LA ORACIÓN DEL SEÑOR: "PADRE NUESTRO" ( CEC )



“PADRE NUESTRO QUE ESTÁS EN EL CIELO”

V. «Perdona nuestras ofensas como también nosotros perdonamos a los que nos ofenden»



... «como también nosotros perdonamos a los que nos ofenden»

2844 La oración cristiana llega hasta el perdón de los enemigos (cf Mt 5, 43-44). Transfigura al discípulo configurándolo con su Maestro. El perdón es cumbre de la oración cristiana; el don de la oración no puede recibirse más que en un corazón acorde con la compasión divina. Además, el perdón da testimonio de que, en nuestro mundo, el amor es más fuerte que el pecado. Los mártires de ayer y de hoy dan este testimonio de Jesús. El perdón es la condición fundamental de la reconciliación (cf 2 Co 5, 18-21) de los hijos de Dios con su Padre y de los hombres entre sí (cf Juan Pablo II, Cart. enc. DM 14).

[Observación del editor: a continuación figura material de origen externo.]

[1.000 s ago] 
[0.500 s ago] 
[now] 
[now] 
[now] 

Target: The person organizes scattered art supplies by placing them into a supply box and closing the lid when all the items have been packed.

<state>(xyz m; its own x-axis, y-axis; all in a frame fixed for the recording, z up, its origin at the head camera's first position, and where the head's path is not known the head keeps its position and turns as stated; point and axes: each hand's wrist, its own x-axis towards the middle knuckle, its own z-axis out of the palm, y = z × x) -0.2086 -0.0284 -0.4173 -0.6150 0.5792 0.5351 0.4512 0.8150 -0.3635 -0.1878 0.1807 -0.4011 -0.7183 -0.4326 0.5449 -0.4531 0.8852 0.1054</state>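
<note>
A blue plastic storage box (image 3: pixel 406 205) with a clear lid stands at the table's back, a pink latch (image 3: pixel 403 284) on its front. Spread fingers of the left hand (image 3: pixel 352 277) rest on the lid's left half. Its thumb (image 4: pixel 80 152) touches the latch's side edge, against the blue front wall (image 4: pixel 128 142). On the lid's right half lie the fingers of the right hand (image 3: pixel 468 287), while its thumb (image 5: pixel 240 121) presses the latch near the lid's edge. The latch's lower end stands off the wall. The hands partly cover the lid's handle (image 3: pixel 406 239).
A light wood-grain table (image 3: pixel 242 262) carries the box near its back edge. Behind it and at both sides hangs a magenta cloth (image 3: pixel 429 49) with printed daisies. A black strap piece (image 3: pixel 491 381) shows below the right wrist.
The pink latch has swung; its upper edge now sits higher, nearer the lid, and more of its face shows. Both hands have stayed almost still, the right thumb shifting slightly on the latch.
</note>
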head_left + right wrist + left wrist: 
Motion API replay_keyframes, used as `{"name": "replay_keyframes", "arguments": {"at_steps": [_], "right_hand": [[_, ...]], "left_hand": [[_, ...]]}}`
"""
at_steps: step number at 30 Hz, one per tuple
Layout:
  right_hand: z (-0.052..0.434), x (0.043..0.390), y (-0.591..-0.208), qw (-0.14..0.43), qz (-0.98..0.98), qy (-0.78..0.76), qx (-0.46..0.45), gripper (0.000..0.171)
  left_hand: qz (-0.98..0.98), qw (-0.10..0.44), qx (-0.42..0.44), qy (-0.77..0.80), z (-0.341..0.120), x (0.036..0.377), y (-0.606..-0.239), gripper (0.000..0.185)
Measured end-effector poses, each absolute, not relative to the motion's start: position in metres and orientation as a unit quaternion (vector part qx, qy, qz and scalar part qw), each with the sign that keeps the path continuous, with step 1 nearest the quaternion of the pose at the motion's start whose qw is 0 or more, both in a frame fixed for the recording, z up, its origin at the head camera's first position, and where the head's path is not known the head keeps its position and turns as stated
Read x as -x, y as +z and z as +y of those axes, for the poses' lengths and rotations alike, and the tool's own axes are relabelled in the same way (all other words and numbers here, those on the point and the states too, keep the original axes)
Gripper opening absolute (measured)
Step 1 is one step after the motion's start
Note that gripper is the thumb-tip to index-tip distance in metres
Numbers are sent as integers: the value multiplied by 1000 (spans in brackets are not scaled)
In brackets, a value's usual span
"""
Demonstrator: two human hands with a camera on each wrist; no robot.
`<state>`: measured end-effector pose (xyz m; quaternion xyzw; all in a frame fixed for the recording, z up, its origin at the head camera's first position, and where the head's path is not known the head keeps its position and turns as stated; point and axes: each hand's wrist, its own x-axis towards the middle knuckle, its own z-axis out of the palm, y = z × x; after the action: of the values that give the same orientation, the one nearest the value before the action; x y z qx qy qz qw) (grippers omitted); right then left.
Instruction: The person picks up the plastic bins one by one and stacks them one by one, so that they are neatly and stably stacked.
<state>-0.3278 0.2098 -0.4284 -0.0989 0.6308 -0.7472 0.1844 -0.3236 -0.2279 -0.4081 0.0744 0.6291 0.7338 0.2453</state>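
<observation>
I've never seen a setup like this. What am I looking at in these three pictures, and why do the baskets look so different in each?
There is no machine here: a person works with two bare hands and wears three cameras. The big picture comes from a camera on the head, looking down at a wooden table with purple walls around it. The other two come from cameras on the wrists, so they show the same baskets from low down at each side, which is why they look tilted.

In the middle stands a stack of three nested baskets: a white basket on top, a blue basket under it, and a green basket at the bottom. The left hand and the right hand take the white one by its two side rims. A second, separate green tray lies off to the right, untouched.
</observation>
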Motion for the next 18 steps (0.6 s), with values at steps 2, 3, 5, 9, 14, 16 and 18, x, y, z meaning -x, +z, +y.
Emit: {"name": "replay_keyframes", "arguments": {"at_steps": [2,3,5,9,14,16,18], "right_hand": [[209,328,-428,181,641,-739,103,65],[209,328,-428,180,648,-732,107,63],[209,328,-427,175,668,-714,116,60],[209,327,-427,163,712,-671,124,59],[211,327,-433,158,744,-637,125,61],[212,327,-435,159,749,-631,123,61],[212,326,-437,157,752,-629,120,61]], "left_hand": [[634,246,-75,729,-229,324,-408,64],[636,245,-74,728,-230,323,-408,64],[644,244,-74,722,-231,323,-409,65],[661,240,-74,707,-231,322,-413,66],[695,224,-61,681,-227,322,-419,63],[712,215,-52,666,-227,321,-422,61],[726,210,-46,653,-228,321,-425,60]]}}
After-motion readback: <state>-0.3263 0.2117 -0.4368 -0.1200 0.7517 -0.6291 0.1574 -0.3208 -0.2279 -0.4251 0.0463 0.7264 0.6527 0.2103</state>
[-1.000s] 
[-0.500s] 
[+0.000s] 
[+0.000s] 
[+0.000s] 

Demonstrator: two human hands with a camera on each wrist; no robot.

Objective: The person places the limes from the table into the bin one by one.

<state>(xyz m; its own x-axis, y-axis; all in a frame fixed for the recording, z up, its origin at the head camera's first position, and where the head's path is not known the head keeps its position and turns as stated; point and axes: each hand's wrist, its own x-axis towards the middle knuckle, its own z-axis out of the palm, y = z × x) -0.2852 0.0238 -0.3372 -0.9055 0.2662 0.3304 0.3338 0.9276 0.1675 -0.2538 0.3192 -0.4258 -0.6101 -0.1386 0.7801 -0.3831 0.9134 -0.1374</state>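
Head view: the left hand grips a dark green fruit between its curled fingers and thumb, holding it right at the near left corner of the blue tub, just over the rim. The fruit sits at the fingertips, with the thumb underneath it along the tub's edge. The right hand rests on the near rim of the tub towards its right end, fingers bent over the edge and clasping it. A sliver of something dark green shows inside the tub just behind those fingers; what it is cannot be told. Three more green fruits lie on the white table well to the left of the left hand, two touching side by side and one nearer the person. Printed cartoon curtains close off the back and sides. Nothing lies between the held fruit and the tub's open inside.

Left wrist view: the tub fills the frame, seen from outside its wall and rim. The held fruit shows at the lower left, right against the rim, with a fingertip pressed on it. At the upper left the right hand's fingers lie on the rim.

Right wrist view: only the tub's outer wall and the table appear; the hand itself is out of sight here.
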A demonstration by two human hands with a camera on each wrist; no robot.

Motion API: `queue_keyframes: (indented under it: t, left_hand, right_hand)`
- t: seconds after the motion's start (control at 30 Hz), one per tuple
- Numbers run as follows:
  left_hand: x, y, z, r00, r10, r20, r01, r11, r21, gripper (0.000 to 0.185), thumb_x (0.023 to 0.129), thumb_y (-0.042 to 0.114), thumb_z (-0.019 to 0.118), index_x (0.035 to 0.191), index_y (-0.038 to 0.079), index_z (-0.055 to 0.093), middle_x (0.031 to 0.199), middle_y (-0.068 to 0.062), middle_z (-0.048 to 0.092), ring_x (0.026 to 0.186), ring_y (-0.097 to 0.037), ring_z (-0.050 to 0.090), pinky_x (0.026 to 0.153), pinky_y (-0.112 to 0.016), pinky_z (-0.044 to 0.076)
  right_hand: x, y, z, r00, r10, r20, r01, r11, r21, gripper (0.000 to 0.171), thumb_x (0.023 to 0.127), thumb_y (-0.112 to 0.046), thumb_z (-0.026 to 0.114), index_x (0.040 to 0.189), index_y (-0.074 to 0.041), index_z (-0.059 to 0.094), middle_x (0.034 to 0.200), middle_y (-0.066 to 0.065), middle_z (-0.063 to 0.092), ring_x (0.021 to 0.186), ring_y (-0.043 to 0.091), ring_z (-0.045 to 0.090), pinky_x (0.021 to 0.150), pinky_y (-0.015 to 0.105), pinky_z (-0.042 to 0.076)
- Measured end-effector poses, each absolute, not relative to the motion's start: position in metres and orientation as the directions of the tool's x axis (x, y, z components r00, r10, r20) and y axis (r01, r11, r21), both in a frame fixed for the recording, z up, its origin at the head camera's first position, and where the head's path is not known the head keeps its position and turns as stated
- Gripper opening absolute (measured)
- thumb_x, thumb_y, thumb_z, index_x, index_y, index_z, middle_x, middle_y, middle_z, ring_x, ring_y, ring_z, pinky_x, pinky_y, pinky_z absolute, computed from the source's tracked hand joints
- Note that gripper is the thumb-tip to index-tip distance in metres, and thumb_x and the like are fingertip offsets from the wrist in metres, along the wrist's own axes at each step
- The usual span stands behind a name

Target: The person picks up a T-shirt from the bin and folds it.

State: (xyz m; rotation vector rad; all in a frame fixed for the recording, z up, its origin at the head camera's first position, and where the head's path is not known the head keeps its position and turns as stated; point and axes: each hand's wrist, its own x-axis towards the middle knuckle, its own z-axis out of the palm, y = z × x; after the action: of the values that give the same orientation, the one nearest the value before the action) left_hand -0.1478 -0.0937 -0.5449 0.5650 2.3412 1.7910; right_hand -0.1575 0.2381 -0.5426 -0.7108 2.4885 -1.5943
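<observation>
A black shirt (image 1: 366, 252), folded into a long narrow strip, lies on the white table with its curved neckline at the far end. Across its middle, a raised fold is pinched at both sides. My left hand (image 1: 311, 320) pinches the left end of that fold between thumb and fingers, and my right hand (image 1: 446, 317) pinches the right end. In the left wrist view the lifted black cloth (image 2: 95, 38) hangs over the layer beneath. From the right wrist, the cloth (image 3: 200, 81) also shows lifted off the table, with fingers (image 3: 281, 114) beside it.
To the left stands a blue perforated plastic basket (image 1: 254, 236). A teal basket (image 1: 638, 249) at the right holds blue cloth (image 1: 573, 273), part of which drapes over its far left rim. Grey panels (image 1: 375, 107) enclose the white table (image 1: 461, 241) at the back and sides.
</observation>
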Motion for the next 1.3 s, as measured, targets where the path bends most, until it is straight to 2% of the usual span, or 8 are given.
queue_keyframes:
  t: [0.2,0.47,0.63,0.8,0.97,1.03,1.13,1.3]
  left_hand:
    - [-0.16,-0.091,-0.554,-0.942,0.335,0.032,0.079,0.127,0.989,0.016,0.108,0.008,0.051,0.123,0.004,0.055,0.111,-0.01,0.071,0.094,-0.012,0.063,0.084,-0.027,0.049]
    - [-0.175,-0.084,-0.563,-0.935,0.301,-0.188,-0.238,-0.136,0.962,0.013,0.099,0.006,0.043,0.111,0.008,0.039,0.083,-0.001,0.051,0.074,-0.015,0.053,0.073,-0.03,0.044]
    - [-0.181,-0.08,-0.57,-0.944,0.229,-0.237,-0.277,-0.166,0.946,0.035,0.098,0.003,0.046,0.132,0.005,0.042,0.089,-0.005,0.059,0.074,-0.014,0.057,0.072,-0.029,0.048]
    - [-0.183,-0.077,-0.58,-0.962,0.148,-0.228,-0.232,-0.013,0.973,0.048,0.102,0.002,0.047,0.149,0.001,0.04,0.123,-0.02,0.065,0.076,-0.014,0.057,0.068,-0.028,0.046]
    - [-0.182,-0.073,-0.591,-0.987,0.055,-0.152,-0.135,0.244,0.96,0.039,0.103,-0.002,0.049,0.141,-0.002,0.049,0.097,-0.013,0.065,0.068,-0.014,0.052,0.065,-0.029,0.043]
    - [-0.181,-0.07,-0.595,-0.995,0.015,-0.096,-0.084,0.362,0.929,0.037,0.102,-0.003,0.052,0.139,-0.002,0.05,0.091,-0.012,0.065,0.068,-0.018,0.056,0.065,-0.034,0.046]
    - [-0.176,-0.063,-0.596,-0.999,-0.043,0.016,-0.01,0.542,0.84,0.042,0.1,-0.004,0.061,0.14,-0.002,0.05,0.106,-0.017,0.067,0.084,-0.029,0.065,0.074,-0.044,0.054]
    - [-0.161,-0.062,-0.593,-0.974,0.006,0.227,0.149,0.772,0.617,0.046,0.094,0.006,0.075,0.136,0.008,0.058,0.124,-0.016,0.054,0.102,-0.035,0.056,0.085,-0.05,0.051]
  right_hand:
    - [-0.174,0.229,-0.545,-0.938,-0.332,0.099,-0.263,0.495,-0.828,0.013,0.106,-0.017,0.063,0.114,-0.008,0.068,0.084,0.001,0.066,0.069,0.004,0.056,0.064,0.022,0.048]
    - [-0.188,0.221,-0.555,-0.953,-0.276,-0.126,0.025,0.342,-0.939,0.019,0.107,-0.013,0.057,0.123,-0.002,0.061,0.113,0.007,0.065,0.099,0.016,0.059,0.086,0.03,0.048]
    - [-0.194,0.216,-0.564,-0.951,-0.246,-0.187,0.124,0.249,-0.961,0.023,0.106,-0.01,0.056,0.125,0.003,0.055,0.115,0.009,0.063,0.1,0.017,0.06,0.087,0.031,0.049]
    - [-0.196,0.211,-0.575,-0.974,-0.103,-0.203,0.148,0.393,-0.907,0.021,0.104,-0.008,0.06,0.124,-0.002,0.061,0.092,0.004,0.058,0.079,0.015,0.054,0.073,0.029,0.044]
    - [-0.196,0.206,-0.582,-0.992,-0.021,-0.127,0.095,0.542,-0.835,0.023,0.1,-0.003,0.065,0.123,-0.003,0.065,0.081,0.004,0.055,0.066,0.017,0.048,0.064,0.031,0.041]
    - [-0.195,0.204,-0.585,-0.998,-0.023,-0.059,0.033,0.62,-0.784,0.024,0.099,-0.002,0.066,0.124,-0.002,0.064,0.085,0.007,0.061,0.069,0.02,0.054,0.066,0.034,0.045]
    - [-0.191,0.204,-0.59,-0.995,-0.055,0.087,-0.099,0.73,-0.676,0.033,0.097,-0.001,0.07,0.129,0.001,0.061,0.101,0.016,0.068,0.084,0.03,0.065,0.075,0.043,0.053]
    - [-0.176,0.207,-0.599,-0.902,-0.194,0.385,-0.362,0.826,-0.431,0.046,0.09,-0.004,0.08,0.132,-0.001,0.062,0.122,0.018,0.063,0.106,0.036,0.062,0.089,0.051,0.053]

2845 No hay límite ni medida en este perdón, esencialmente divino (cf Mt 18, 21-22; Lc 17, 3-4). Si se trata de ofensas (de “pecados” según Lc 11, 4, o de “deudas” según Mt 6, 12), de hecho nosotros somos siempre deudores: “Con nadie tengáis otra deuda que la del mutuo amor” (Rm 13, 8). La comunión de la Santísima Trinidad es la fuente y el criterio de verdad en toda relación (cf 1 Jn 3, 19-24). Se vive en la oración y sobre todo en la Eucaristía (cf Mt 5, 23-24):

    «Dios no acepta el sacrificio de los que provocan la desunión, los despide del altar para que antes se reconcilien con sus hermanos: Dios quiere ser pacificado con oraciones de paz. La obligación más bella para Dios es nuestra paz, nuestra concordia, la unidad en el Padre, el Hijo y el Espíritu Santo de todo el pueblo fiel» (San Cipriano de Cartago, De dominica Oratione, 23).